The U.S. Department of Health and Human Services chose the University of Minnesota to open a new center for health care interprofessional education and collaboration in health systems and education.
The University was selected over 13 other applicants to start the nation’s first Coordinating Center for Interprofessional Education and Collaborative Practice, said Barbara Brandt, associate vice president for the Academic Health Center.
The Health Resources and Services Administration, an agency within HHS, will give the University $4 million over the next five years to start the center. Four private foundations have also pledged $8.6 million for a total of $12.6 million in funding.
Brandt said this new education system could have an impact on professional groups and health care practices nationwide.
A new standard
The center will teach nurses, physicians, pharmacists, social workers and other health professionals to improve communication with each other and to work as a team, Brandt said.
Brandt said national health care reform has changed national health systems, and higher education needs to reflect that.
“We need the University and other higher education institutions teaching our students in preparation of this health systems change,” Brandt said.
Amy Pittenger, a College of Pharmacy assistant professor, said working as a collaborative team is becoming a standard model for the health care approach, making it important to teach it to students.
“It’s hard to do everything yourself,” Pittenger said. “You can’t do everything yourself.”
Working as a team improved Brian Sick’s effectiveness as a physician.
“There’s always something that the other members of the team brought to the table that I didn’t know about the patient or the situation,” said Sick, a University assistant professor of Internal Medicine and Pediatrics. “[It] helped me understand the patient’s needs better.”
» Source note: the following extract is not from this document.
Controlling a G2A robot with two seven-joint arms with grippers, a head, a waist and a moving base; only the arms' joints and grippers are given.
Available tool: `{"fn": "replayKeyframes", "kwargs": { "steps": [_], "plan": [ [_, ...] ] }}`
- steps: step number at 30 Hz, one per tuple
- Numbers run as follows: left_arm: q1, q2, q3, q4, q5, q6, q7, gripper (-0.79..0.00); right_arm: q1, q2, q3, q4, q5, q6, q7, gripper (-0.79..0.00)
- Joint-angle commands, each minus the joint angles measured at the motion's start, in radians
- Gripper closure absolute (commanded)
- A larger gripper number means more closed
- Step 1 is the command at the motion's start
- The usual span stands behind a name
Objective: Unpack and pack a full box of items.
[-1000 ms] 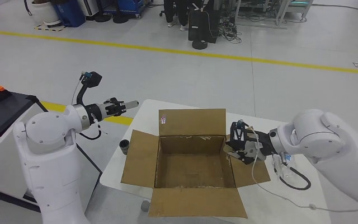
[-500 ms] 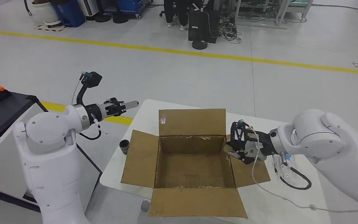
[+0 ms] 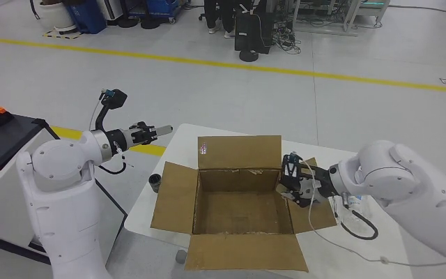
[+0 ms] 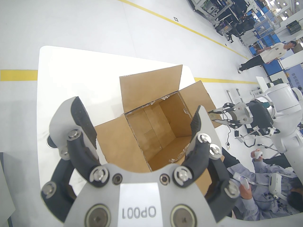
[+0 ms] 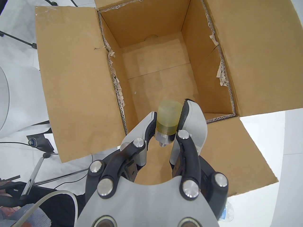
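We are holding a pale yellow cylinder (image 5: pixel 168 116) with a metal stud in our right claw (image 5: pixel 171 109), which is pinching narrow around it at the open box's (image 5: pixel 151 72) rim. Our left claw (image 4: pixel 138 109) is gaping wide and empty, hanging beyond the surface's corner. The box is looking bare inside, so we are judging unpacking finished and packing barely begun. The white surface (image 3: pixel 327 157) is standing on a pale workshop floor crossed by yellow lines (image 3: pixel 230 65).

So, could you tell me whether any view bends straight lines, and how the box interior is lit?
Left wrist view: the yellow floor line bows, fisheye-like. Right wrist view: the box has bulging flap edges; its floor is evenly lit, no glare. Top view: that line runs straight.
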Motion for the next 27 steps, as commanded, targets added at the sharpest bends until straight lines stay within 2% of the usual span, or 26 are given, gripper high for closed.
{"fn": "replayKeyframes", "kwargs": {
  "steps": [1,12,19,27],
  "plan": [
    [0.000,0.000,0.000,0.000,0.000,0.000,0.000,-0.785,0.021,-0.017,-0.021,-0.005,-0.005,0.056,0.018,0.000],
    [0.000,0.000,0.000,0.000,0.000,0.000,0.000,-0.785,0.181,-0.179,-0.207,0.042,-0.102,0.345,0.089,0.000],
    [0.000,0.000,0.000,0.000,0.000,0.000,0.000,-0.785,0.220,-0.264,-0.270,0.141,-0.042,0.411,0.069,0.000],
    [0.000,0.000,0.000,0.000,0.000,0.000,0.000,-0.785,0.225,-0.316,-0.296,0.248,-0.030,0.452,0.070,0.000]
  ]
}}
Sick and Pittenger will design the curriculum for how health professional students learn to work collaboratively once they work in clinical settings outside of the classroom, Sick said.
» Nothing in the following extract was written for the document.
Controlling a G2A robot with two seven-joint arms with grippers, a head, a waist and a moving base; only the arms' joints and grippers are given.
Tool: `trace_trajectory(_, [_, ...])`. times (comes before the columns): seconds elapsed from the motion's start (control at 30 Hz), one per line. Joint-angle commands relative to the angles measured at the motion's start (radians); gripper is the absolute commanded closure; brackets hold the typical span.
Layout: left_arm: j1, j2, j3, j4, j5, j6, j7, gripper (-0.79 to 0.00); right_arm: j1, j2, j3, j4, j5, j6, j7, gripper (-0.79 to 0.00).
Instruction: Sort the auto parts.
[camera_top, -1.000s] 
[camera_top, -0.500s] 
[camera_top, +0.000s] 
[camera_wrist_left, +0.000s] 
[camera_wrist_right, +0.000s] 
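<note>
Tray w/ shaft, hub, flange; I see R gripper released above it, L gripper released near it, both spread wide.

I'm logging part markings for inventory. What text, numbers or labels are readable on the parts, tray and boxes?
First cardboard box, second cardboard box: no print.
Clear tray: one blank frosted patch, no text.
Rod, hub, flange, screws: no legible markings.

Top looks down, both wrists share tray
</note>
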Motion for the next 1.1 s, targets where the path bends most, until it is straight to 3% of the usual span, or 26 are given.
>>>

To learn how to educate on collaborative health and interprofessional education, Pittenger, Sick and Brandt attended a summit with AHC educators and deans, University health systems leaders and the Minnesota Department of Health Comissioner at TCF Bank Stadium on Monday.
“We just need to start that conversation, and I think that’s what happened [Monday at the summit],” Sick said.
Foundational support
It’s unusual for so many foundations to work on one project, but improving collaboration is so important that it brought them together, said Christopher Langston, program director of the John A. Hartford Foundation, one of the foundations planning to fund the center.
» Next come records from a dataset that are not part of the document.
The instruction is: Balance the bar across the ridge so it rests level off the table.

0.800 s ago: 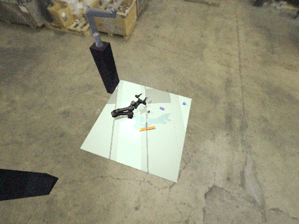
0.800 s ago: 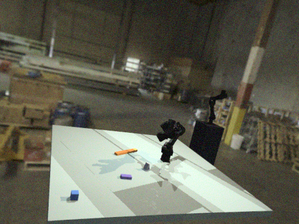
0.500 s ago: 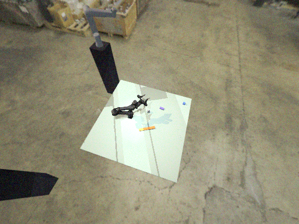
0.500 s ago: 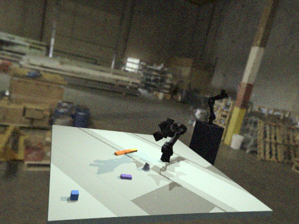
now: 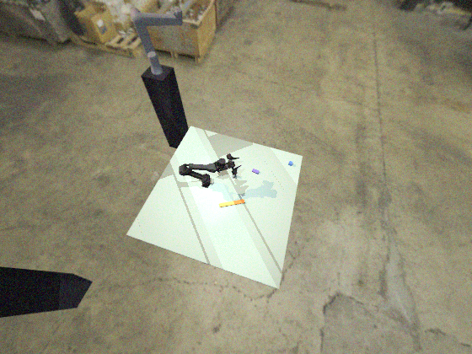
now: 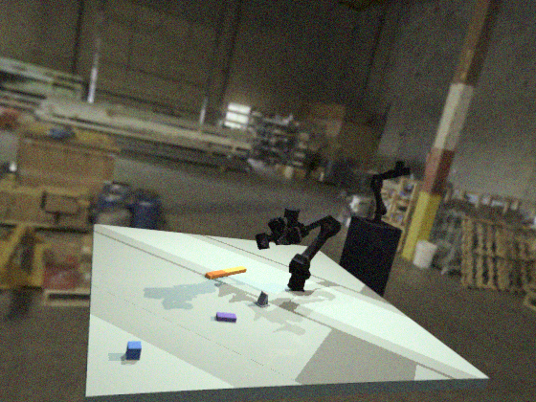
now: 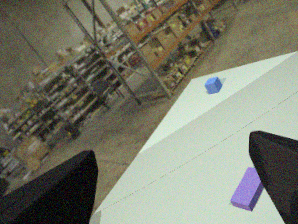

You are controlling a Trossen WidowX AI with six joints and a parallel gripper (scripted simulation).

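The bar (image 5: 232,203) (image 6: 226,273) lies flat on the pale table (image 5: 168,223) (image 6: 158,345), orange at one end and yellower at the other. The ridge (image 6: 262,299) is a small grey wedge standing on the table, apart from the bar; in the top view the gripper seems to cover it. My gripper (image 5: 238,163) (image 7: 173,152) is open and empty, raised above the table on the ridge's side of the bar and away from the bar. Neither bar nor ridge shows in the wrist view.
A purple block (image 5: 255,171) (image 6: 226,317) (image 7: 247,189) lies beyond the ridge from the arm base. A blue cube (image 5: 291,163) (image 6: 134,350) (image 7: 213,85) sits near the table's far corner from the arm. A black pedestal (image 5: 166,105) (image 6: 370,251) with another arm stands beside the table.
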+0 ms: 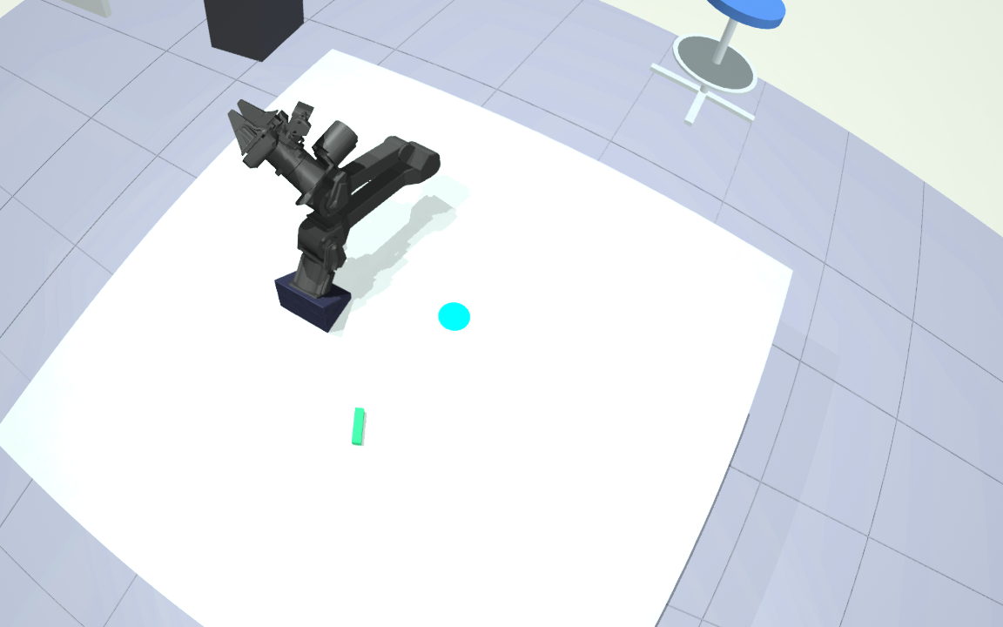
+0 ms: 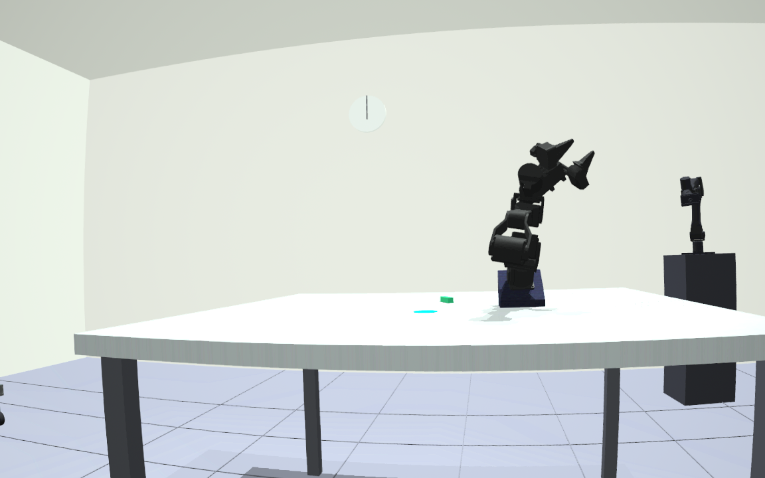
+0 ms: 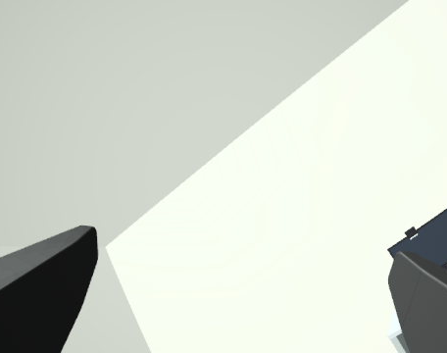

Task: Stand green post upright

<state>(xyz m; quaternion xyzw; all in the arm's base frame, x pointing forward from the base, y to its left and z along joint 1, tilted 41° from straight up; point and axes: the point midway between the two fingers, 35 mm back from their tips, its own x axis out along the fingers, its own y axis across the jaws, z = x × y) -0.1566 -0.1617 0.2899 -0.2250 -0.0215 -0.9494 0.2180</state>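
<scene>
The green post (image 1: 358, 426) (image 2: 446, 299) lies on its side on the white table, outside the cyan circle. The cyan circle (image 1: 454, 316) (image 2: 425, 311) is a flat disc on the table with nothing on it. My gripper (image 1: 234, 107) (image 2: 583, 146) (image 3: 248, 257) is open and empty, its fingers wide apart. It is raised high above the table, on the far side of the arm's base from the post, and points up and away from both post and circle. The wrist view shows only walls, ceiling and a few distant items beyond the fingers, neither post nor circle.
The arm's dark blue base block (image 1: 302, 305) (image 2: 520, 295) stands on the white table (image 1: 568, 436) (image 2: 314, 332). A blue stool (image 1: 754, 10) and a black pedestal (image 1: 256, 27) (image 2: 700, 332) stand on the floor off the table. A second small arm (image 2: 695, 214) is on the pedestal.
</scene>
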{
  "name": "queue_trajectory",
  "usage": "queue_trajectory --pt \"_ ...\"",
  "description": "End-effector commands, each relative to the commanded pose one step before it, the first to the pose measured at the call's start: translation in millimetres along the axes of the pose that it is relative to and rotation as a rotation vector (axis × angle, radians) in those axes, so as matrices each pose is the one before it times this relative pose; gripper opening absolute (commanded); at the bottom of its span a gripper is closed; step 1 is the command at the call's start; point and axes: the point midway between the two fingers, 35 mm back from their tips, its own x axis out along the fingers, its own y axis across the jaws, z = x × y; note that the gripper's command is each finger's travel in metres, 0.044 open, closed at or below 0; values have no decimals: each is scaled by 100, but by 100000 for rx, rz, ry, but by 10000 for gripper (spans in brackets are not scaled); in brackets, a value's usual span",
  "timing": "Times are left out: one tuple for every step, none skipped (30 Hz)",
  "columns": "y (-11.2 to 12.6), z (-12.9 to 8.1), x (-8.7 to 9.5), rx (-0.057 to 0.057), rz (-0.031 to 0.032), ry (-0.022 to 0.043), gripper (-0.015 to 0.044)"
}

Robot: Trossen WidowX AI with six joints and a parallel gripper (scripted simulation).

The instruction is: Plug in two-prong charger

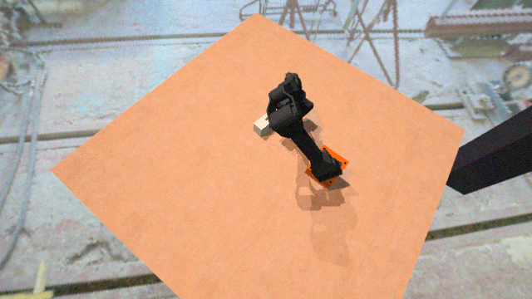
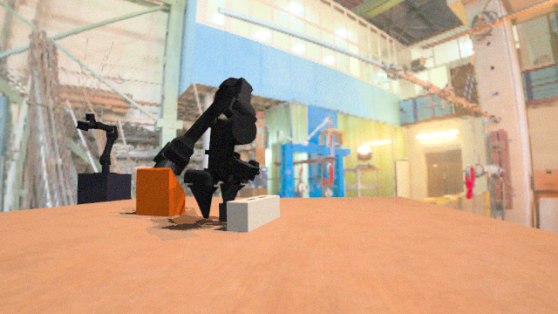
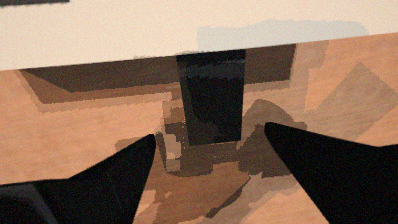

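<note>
The white power strip (image 1: 261, 124) (image 2: 253, 213) (image 3: 125, 30) lies on the orange table; one dark slot shows at the top left corner of the wrist view. The dark charger (image 3: 212, 95) (image 2: 222, 214) stands on the table close against the strip's side. My gripper (image 3: 210, 133) (image 2: 216, 208) is open and low over the table. Its two black fingers stand either side of the charger with gaps, not touching it. In the top view the arm's wrist (image 1: 287, 104) hides the fingers and the charger.
The arm's orange base (image 1: 334, 157) (image 2: 157, 192) stands behind the strip. A black block (image 1: 490, 158) (image 2: 104, 187) sits off the table's edge, with a second small arm on it. The table's edges drop away on all sides.
</note>
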Motion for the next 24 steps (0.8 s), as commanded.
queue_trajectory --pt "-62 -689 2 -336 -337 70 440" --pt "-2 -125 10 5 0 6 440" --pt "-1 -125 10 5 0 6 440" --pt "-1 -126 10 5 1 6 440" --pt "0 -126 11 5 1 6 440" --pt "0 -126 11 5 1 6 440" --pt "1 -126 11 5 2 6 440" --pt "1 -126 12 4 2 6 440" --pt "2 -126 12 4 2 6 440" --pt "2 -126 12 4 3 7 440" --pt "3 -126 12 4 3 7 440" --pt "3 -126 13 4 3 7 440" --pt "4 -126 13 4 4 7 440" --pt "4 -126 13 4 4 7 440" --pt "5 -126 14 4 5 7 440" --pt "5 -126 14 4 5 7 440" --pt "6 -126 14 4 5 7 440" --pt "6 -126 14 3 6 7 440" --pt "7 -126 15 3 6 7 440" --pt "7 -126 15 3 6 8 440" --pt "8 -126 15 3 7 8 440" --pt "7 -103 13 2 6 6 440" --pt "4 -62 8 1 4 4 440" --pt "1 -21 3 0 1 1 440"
Many students still aren’t skilled in working together with other health professionals after they graduate, said Maryjoan Ladden, senior program officer for the Robert Wood Johnson Foundation.
Because of this, another goal of the center is for all health professional students to be competent in working in teams by the time they’ve graduated, Ladden said.
Langston said the foundations hope the new center will promote the addition of interprofessional education and collaborative practice to the accredidation process of health professional schools nationwide.
“I think we have great confidence that [the University] can do it well, but it’s a lot to get up and running quickly,” Ladden said.
Brandt, who will serve as director for the new center, said one of the purposes of educating students in the health care fields is to reduce medical errors and improve patient safety.
“The endpoint is not how professionals are collaborating,” Brandt said. “The endpoint is on what are the outcomes of health. So how do we improve the health of people and communities?”
The HRSA and the donating foundations hope the center will be up and running in five years and become self-sustaining, Ladden said.
“I’m excited because I think this gives the University of Minnesota national prominence and recognition in education,” Brandt said. “And so I think there will be many faculty and students engaged in the work.”